Bab 19 - Mermaid

17 1 0
                                    

Sekumpulan santriwati yang masih memakai mukenanya itu bergiliran keluar mushalla yang ada di sebelah asrama, bukan masjid utama.

"Fidz, ayo belajar bahasa Madura lagi!"

Ajakan itu berasal dari Vivi. Gadis pemilik tahi lalat tipis itu menampakkan binaaran kesenangan dikedua bola matanya.  Fidza yang ada di sebelah Rysfa mengangkat sebelah alis.

"Dihh, tumben semangat gitu? Kenapa?"

Fidza menaruh curiga. Bukan bermaksud bagaimana, hanya saja Fidza merasa ada udang dibalik batu. Tentunya ada tujuan dibalik maksud yang tertentu.

Vivi memutar bola matanya malas. "Aelah, cuman pengin ngajarin doang. Soalnya aku mau jadi guru bahasa daerah di SD desa aku setelah aku lulus dari pondok ini," papar Vivi.

Wisha yang ada di sebelahnya menganggukkan kepalanya dengan mulut yang berbentuk 'o'.

"Aku kira Mbak Vivi mau ngajar Mbak Fidza bahasa Madura biar Mbak Fidza lebih cocok aja sama Gus Ramzi."
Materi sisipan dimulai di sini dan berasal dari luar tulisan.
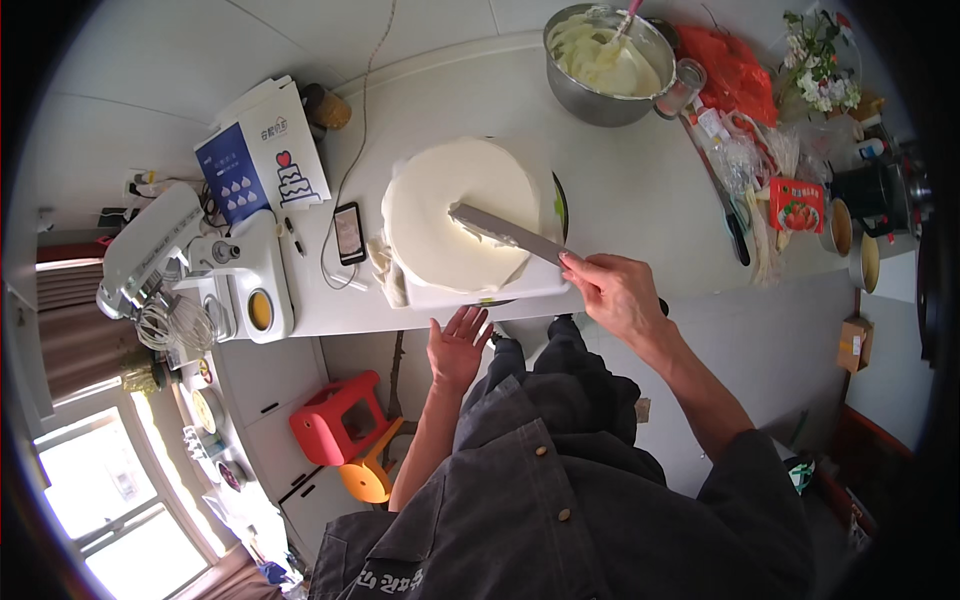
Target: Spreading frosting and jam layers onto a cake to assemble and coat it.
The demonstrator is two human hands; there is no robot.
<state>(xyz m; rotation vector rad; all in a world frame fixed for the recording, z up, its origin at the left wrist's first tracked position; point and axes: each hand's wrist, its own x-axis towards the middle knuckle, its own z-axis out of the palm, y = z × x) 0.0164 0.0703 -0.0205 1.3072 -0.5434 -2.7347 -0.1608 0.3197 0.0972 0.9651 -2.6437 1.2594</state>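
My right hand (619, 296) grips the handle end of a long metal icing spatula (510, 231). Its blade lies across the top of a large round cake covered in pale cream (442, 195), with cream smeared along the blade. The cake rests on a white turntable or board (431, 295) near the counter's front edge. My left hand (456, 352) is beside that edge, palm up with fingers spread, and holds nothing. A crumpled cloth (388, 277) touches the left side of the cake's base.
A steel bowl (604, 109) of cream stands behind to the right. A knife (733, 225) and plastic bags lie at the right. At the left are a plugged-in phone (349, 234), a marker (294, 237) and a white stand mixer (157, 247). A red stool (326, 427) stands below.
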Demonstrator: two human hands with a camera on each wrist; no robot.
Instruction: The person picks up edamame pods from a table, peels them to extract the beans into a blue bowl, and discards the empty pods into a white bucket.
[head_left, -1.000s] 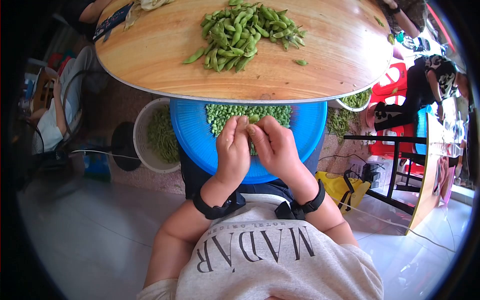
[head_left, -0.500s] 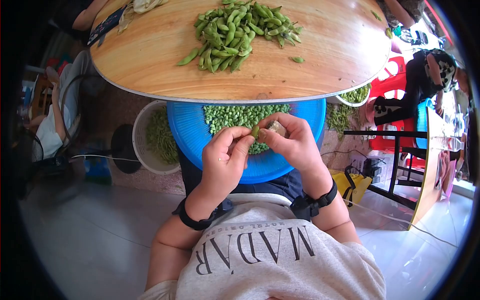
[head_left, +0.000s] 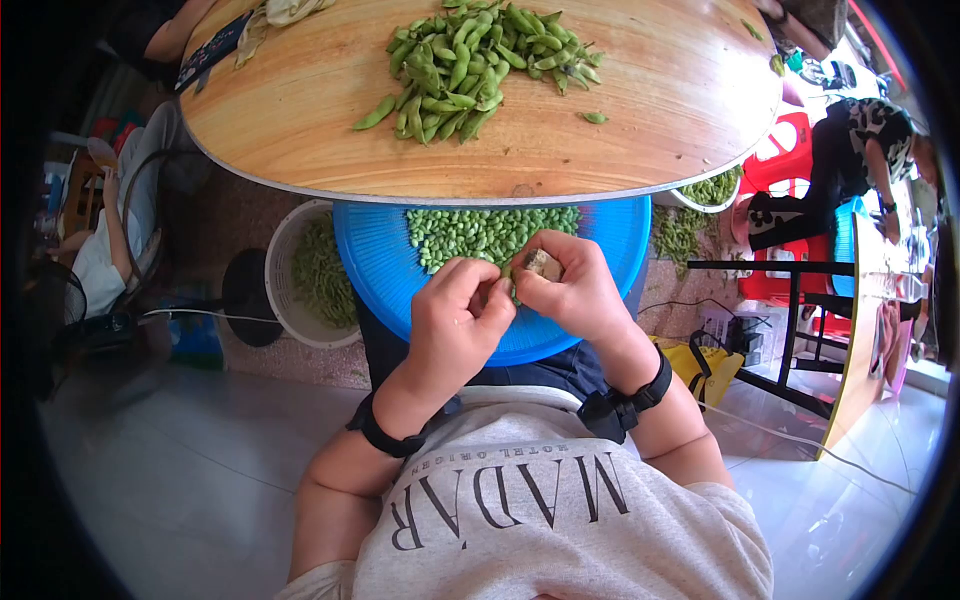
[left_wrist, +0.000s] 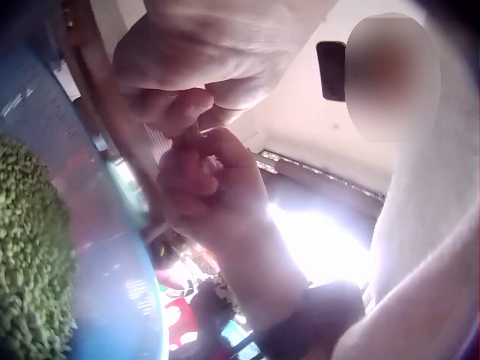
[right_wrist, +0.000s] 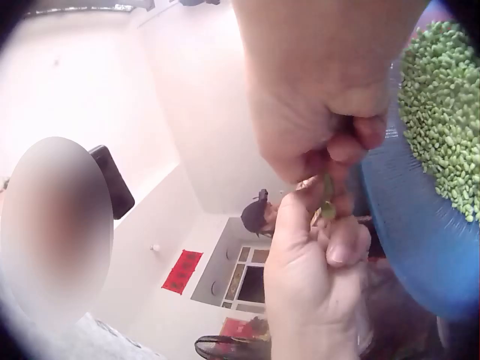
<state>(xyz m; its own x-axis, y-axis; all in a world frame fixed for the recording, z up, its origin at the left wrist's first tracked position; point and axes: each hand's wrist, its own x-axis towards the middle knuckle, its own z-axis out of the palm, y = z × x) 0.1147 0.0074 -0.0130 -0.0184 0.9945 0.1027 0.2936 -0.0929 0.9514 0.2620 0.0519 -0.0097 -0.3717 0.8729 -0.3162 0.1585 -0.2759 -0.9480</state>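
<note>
Both hands meet over a blue basket (head_left: 375, 270) of shelled green beans (head_left: 480, 235). Between the fingertips is a green pod (head_left: 507, 272), seen also as a green pod (right_wrist: 328, 210) in the right wrist view. The left hand (head_left: 455, 315) pinches the pod's near side with thumb and forefinger. From the other side the right hand (head_left: 580, 295) pinches it, its fingers curled; a pale brownish piece (head_left: 543, 264) shows at those fingers. What that piece is, I cannot tell. A heap of unshelled pods (head_left: 460, 75) lies on the wooden table (head_left: 300, 130).
A white basket (head_left: 285, 290) of pods stands left of the blue one, and a white bowl (head_left: 710, 205) of pods at the right. A yellow bag (head_left: 700, 375) lies on the floor near a black-legged table (head_left: 845, 370). Other people sit or bend at both sides.
The hands parted slightly from their first position, bringing the pod and the brownish piece into view. Since then both hands have shifted a little, fingertips closing around the pod.
</note>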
Penuturan Wisha mengundang banyak pasang mata menatap ke arahnya. Rysfa jadi orang pertama yang tertawa. Namun Fidza menjadi orang pertama yang menatap Wisha dengan horornya. Sedangkan Vivi menjadi orang kedua yang tertawa setalah Rysfa.

"Kenapa malah Gus Ramzi lagi, sih," kesal Fidza. Merotasikan kedua bola matanya.

"Yaelah, kan itu si Wisha cuman ngira-ngira, Fidz," sahut Rysfa.

Vivi mengembuskan napasnya. "Nggak ya, Wisha. Aku nggak ada niatan ngajarin Fidza bahasa Madura biar lebih cocok sama Gus Ramzi," jelas Vivi.

"Iya-iyaaaa, Wisha ngerti." Setelah itu, cengiran lebar tercipta pada wajah kecilnya yang imut.

"Emangnya kamu udah dapet gelar S,Pd? Kok mau ngajar di sekolahan SD?"

kali ini Rysfa yang bertanya.

Vivi menggaruk pipinya yang tak gatal. "Maksud aku tuh, aku cuman mau ngajar SEKALI di SD jadi guru bahasa, biar aku punya pengalaman."

Vivi menekankan kata "sekali".

Fidza menepuk dahinya pelan. "Kirain kamu beneran mau jadi guru. Aku juga awalnya sempet bingung, emangnya kamu udah dapet gelar S,Pd apa," lontar Fidza.

"Emang kalo ngajar itu harus pake gelar S,Pd, ya?" tanya Wisha. Gadis yang lebih muda itu menggaruk kepalanya yang tak gatal.

"Yaaa nggak, Wish. Nggak harus S,Pd. Bisa juga atau S,kom. tergantung sama jurusan yang kamu pilih dan tergantung
kamu mau terjun ke dunia apa," papar Fidza menjelaskan.

"Terjun? Serem dong berarti." Wisha bergidik ngeri.

Fidza, Vivi, dan Rysfa menepuk jidatnya pelan secara bersamaan.

"Polosnya ...."

Fidza geleng-geleng kepala.

"Adek gue itu."

Rysfa menggaruk-garuk bagian kepalanya yang tak gatal.

"Yang dibicarain kamu nggak salah, sih, Wish. Tapi ya nggak bener juga."

Vivi terkekeh setelahnya.

"Tapi ada, lho, guru yang nggak perlu gelar apalah, masih tetep bisa jadi guru," celetuk Rysfa secara tiba-tiba.

"Masa, sih? Kerja aja kadang harus S1, masak jadi guru nggak ada gelar apa-apanya bisa jadi guru?" Fidza kebingungan dengan apa yang Rysfa maksudkan.

"Yaaa, buktinya bisa, Fidz. Kamu liat aja Ustadz sama Ustadzah di Pondok Pesantren ini. Rata-rata nggak ada yang punya gelar di belakang namanya," cetus Rysfa.